Perte du réel, écran technologique et fuite vers toujours plus de même chose. (innovation, compétition, rentabilité, abstractions...) Parler de la crise financière, c'est parler de ce qui nous démange mais le mal c'est la dévalorisation du travail. L'économie de rente a rendu le travail invisible et les élites aveugles. Elles se désespèrent du cout du travail alors que c'est la philosophie du travail qui pêche.


III Quelques solutions....

-Reconnaitre la gratuité
-Soigner le travail subjectif (personne ne se lève le matin pour une marge opérationnelle)
-Rechercher des élites responsables du bien commun, qui donnent les directions. 
-Retrouver le sens de ce que nous faisons.
-Savoir être fier des autres
-Stopper le désir névrotique de tout contrôler.
-Gratuité, sens, fierté, leader sensible au bien commun à accueillir 
...et tenter de définanciariser l'économie.

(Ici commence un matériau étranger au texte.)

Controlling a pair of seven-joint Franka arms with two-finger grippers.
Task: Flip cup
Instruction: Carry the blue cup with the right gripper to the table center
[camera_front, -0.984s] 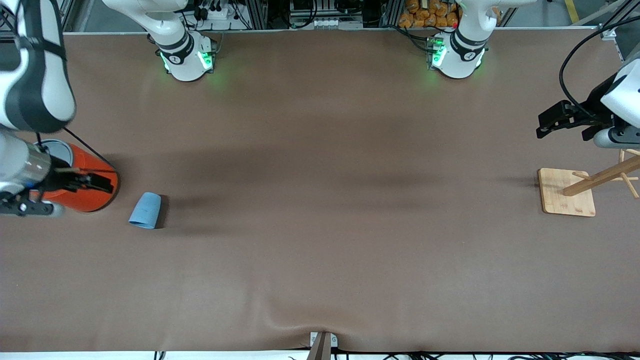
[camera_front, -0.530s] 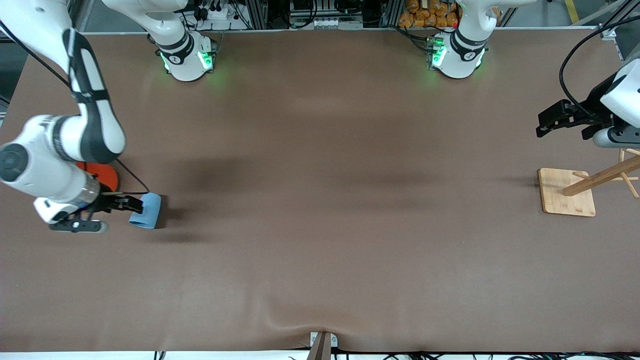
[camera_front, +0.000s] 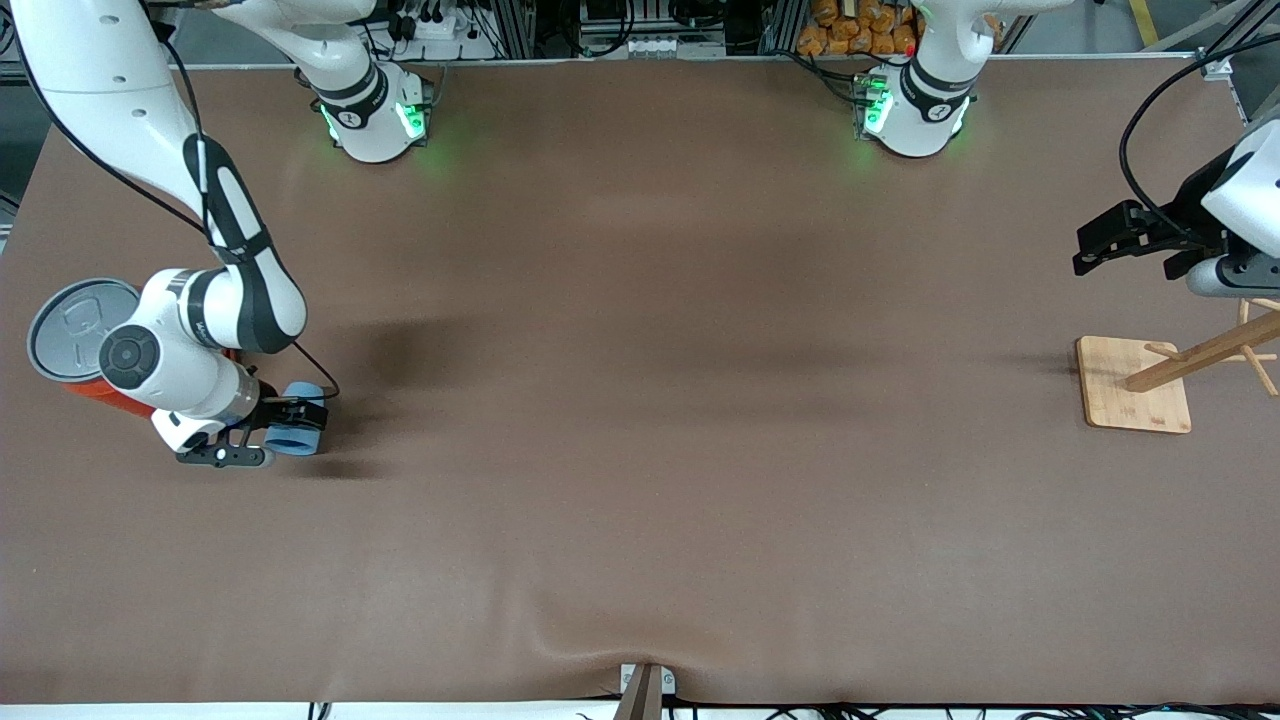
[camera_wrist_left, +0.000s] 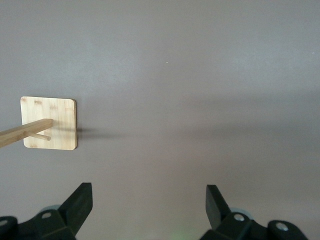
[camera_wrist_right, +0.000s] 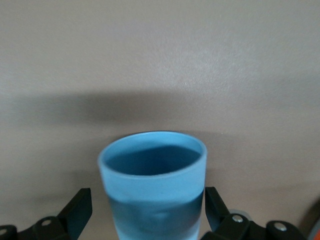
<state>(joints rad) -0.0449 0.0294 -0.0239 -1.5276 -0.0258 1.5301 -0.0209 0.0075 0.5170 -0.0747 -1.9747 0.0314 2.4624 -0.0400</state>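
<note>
Brown matting is covering the whole bench (camera_front: 640, 450), and I am watching the right arm working at its own end of it. Over the last second the right gripper (camera_front: 290, 425) has been swinging away from the orange can (camera_front: 95, 392) and dropping low around the cup (camera_front: 300, 432). A second ago the cup was lying alone on its side beside the can; now I am seeing it between the spread fingers (camera_wrist_right: 75, 210), lying in the same spot, with its darker-blue mouth pointing away from the wrist. The jaws are standing wide, one on each side of the cup's wall, and nothing is being gripped yet. I am judging that the approach is finished and that closing on the cup comes next, so the flip itself is all still ahead.

The left gripper (camera_front: 1105, 240) is waiting, released and empty, above the bench near the wooden stand (camera_front: 1135, 385) at the left arm's end.
</note>
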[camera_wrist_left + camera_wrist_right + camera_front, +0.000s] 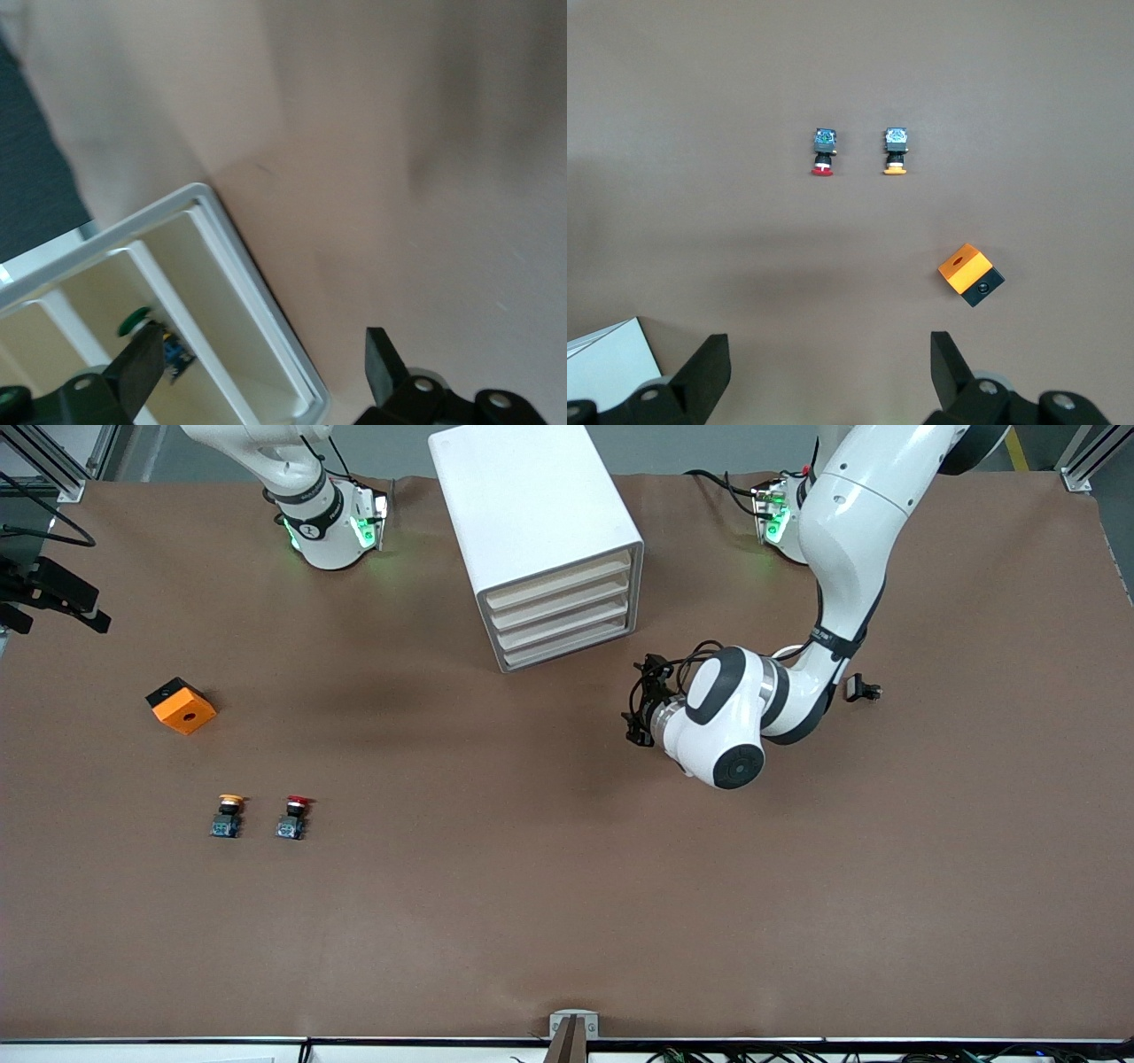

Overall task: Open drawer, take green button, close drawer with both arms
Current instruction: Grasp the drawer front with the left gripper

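Observation:
The white drawer cabinet (pixel 540 540) stands at the table's end where the arm bases are, and its drawers look shut in the front view. The green-capped button (pixel 135 320) shows inside a cream compartment of the cabinet (pixel 257 292) in the left wrist view, partly hidden by one finger. My left gripper (pixel 640 700) is open and empty, low beside the cabinet's front corner toward the left arm's end; it also shows in the left wrist view (pixel 261 367). My right gripper (pixel 828 354) is open and empty, held high over the table near its base.
A yellow-capped button (pixel 229 816) and a red-capped button (pixel 293 817) stand side by side toward the right arm's end. An orange block (pixel 182 706) lies farther from the front camera than they do. A small black part (pixel 863 689) lies near the left arm.

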Motion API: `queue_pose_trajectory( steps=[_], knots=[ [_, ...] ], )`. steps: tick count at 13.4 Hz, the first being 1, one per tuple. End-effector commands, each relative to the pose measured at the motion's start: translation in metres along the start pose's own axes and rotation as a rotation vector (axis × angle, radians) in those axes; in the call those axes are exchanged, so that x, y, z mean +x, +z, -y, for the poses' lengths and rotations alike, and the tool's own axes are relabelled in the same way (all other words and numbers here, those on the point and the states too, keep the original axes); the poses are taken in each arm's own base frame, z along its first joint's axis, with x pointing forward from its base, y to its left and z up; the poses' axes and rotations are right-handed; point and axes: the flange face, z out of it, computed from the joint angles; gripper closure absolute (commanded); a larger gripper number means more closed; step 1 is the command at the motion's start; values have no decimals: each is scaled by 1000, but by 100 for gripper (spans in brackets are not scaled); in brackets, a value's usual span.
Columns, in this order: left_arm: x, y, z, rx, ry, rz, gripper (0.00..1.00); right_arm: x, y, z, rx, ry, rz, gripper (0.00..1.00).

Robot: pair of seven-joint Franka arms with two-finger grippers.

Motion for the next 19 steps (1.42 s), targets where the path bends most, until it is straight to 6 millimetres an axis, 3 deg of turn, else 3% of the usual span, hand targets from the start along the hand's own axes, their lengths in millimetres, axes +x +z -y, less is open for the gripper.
queue_pose_trajectory(
  steps=[1,4,6,7,9,11,12,13,15,18,19],
  knots=[
    [-7,15,2,66,-33,22,0,6,-6,-7,-7,16,-11,0],
    [-11,46,-7,133,-63,68,0,8,-4,-8,-8,10,-10,0],
    [-20,81,-15,198,-90,113,0,15,6,-7,-11,7,6,0],
    [-19,83,-17,210,-126,131,0,21,15,-7,-13,6,23,0],
    [-37,97,-11,243,-196,152,7,38,45,-7,-14,6,76,0],
    [-57,119,-15,273,-254,144,10,46,59,-10,-14,12,96,0],
    [-62,125,-17,283,-289,144,14,60,90,-12,-20,11,152,0],
    [-67,136,-15,299,-307,136,14,70,107,-15,-9,19,183,0],
    [-73,156,-12,322,-317,119,14,74,107,-25,-14,34,176,0],
    [-71,163,-12,335,-355,110,17,75,108,-25,-24,30,170,0],
    [-71,163,-12,338,-371,106,24,76,110,-25,-24,30,173,0]
  ],
)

Comment faire pour définanciariser l'entreprise ?
-Redécouvrir le travail humain comme vraie source, le travailleur doit s'extraire des normes et des jeux de miroirs spéculatifs
-La subsidiarité : accepter que les travailleurs ne sont pas des idiots. La vraie délégation du pouvoir se fait du bas vers le haut (Saint Thomas d'Aquin : corriger si il y a du désordre, suppléer si il y a un manque, parfaire si quelque chose de meilleur peut être fait. S'interdire de faire ce qu'un échelon inférieure pourrait faire.
-Co-détermination, veille et supervision des décisions essentielles (et éviter la sur représentation d'oligarques dans les conseil d'administration)

Conclusion
L'économie est morte à force d'abstraction. Le travail est au centre du malaise, prenons de nouveau le travailleur en considération et arrêtons les rêves d'une Athènes sans esclave, refusons aussi tout dolorisme. Le travail est il une malédiction ou un processus d'hominisation ???
Le travailleur est il un paria servile ou un homme libre et actif ?
Il est urgent d'organiser de nouvelles solidarités alors que les retraites ne sont que des illusions. Il est bon qu'il y ait des rentes mais arrêtons de baser nos vies dessus !!

La crise nous convoque ! L'économie du travail vivant reviendra!